Below are some records. How many of their lines contain the string "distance"? Answer with the number alone.
[Extracted data — start]
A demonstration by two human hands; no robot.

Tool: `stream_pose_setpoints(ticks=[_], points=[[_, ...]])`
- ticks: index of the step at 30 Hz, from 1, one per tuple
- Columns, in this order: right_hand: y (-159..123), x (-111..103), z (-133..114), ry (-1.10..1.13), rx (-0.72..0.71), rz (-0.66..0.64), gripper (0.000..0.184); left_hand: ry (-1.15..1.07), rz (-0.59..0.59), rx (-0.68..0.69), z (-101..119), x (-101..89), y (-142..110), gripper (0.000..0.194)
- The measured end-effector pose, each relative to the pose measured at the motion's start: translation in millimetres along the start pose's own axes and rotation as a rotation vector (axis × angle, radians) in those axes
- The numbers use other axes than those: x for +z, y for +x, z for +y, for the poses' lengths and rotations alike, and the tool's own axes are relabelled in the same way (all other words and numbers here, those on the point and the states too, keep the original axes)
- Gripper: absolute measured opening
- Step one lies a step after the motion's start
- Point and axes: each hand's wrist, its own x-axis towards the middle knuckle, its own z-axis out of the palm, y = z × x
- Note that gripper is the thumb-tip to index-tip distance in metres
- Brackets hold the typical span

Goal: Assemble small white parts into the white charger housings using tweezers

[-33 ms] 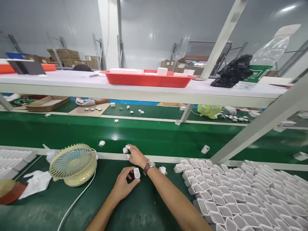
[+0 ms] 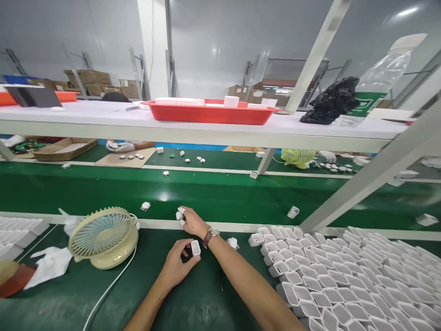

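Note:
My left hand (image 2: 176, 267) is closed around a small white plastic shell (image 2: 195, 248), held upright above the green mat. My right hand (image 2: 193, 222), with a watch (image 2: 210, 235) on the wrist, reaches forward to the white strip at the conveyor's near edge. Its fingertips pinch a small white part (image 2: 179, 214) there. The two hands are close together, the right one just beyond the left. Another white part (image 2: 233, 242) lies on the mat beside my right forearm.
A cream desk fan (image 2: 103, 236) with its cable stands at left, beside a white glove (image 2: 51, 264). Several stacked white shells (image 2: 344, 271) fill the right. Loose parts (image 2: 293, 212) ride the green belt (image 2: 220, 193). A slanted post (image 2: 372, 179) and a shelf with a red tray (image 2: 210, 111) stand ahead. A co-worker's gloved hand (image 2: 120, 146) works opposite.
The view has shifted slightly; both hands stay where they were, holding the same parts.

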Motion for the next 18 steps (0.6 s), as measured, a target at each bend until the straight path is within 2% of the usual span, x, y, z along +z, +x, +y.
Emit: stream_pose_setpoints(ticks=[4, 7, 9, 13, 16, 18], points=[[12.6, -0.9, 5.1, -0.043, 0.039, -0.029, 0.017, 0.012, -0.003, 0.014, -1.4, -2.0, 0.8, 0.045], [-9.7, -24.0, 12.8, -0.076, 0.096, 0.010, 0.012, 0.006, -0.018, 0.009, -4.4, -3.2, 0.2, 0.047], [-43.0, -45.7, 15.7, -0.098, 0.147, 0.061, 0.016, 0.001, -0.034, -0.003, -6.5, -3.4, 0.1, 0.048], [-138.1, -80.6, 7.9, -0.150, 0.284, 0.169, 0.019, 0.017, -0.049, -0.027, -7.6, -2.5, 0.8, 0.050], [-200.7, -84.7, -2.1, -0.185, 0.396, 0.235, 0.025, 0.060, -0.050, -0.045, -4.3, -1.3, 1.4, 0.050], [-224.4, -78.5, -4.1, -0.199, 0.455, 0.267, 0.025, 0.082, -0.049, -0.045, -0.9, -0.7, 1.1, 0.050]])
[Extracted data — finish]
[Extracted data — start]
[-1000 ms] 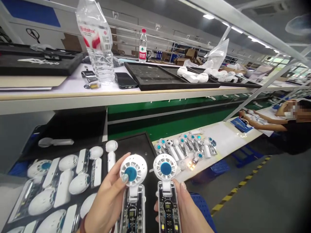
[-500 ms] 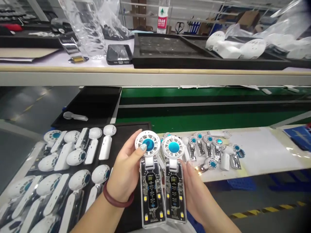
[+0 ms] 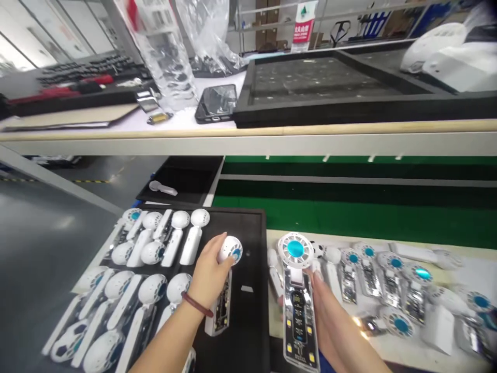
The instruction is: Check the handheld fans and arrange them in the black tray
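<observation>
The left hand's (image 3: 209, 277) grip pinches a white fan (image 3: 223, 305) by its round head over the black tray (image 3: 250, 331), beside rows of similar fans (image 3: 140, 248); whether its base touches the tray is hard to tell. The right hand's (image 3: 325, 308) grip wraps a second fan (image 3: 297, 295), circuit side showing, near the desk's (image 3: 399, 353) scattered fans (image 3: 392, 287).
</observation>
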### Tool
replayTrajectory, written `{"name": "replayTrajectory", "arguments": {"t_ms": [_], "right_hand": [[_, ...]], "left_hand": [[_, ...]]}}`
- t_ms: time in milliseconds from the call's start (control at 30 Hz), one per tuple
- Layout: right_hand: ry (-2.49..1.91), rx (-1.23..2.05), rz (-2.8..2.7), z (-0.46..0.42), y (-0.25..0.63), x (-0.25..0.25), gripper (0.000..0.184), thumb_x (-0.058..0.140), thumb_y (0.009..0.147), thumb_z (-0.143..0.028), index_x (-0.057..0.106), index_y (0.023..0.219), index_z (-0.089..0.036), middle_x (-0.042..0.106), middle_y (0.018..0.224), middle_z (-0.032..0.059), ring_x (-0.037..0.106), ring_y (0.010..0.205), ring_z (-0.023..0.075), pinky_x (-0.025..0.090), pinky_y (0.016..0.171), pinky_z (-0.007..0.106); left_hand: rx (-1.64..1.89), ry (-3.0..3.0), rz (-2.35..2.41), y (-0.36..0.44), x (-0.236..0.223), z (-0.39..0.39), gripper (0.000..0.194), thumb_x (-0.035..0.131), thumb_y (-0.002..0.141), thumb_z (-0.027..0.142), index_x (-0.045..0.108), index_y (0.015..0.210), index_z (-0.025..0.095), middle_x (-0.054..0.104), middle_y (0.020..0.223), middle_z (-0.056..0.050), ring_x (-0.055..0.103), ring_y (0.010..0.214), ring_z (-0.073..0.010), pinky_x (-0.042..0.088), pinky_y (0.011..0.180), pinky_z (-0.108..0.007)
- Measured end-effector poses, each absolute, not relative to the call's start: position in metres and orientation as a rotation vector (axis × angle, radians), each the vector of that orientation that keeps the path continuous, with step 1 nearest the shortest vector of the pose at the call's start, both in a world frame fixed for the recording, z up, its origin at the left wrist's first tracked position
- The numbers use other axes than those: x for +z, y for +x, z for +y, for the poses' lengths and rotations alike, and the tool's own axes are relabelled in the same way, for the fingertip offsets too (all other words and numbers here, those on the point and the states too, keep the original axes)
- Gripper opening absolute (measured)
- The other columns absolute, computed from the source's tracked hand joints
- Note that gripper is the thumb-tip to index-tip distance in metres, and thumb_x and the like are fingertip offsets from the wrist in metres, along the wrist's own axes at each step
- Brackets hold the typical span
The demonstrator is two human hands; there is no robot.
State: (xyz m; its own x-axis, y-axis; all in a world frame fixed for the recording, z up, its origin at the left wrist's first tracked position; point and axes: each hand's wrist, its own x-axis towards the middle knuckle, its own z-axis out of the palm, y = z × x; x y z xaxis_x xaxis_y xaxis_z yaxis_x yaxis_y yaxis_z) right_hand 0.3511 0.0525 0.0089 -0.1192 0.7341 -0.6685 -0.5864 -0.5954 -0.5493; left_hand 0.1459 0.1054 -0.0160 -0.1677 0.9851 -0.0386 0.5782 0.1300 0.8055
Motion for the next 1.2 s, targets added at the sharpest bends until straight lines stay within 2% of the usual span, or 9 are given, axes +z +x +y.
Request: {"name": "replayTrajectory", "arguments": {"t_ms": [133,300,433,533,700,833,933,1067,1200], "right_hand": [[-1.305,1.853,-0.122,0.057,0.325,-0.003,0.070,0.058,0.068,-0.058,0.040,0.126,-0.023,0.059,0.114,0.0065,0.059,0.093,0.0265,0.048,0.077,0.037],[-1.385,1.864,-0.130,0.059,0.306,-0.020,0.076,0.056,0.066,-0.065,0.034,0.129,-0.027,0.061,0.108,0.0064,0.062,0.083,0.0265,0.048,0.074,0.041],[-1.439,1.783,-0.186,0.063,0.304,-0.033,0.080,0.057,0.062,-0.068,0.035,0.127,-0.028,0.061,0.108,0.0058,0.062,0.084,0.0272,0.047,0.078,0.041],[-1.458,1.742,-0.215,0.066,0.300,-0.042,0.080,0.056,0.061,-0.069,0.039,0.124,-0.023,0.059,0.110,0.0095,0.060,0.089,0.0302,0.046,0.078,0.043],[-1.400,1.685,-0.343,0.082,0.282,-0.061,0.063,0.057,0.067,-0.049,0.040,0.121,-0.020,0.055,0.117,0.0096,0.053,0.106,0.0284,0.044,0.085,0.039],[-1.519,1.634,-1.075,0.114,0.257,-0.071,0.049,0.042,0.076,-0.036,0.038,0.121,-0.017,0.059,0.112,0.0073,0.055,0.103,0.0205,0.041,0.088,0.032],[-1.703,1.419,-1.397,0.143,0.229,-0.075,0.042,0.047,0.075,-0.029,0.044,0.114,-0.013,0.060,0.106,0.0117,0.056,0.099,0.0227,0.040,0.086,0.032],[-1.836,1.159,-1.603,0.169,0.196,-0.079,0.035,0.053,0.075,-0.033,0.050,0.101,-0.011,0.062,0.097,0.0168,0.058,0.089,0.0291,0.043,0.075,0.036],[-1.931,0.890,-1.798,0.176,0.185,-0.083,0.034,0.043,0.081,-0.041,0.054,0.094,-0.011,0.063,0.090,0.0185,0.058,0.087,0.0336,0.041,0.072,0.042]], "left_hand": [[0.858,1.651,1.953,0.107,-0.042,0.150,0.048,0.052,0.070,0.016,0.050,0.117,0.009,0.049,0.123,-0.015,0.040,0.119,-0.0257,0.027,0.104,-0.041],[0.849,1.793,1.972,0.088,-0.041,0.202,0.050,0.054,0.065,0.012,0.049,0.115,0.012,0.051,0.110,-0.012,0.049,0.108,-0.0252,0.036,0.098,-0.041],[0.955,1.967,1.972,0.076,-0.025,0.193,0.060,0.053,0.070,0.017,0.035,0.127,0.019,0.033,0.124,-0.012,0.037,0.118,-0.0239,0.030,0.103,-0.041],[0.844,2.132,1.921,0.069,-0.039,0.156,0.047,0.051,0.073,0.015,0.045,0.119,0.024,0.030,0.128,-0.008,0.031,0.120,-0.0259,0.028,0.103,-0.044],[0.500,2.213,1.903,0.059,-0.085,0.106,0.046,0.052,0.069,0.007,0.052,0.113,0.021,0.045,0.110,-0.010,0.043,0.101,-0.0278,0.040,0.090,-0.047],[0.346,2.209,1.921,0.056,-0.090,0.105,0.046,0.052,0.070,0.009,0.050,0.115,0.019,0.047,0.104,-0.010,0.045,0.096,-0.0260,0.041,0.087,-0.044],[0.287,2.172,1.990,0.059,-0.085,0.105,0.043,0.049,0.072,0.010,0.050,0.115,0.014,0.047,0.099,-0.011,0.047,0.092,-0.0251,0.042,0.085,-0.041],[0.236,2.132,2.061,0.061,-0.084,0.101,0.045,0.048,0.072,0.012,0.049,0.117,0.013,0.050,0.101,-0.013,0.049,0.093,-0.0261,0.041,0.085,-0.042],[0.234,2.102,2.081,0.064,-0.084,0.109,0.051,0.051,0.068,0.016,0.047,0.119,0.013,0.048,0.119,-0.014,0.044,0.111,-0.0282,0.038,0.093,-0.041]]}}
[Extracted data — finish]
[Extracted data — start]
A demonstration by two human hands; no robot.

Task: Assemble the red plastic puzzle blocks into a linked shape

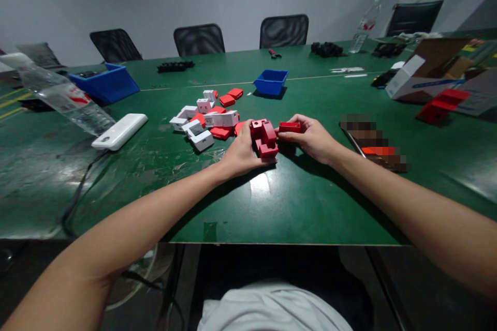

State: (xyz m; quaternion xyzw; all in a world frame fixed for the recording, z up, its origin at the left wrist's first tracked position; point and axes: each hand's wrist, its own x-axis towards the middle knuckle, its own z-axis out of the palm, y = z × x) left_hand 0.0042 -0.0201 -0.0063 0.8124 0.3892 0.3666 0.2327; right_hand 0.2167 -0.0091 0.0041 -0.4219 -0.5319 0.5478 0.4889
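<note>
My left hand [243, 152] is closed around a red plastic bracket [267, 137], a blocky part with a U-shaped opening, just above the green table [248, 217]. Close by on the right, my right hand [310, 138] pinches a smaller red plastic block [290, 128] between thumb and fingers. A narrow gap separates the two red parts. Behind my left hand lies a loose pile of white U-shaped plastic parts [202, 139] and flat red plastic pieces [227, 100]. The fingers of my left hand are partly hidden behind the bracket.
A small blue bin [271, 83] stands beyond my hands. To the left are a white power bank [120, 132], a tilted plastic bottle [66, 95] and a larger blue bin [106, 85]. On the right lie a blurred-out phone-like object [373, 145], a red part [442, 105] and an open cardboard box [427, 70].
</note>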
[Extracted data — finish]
• Answer box
2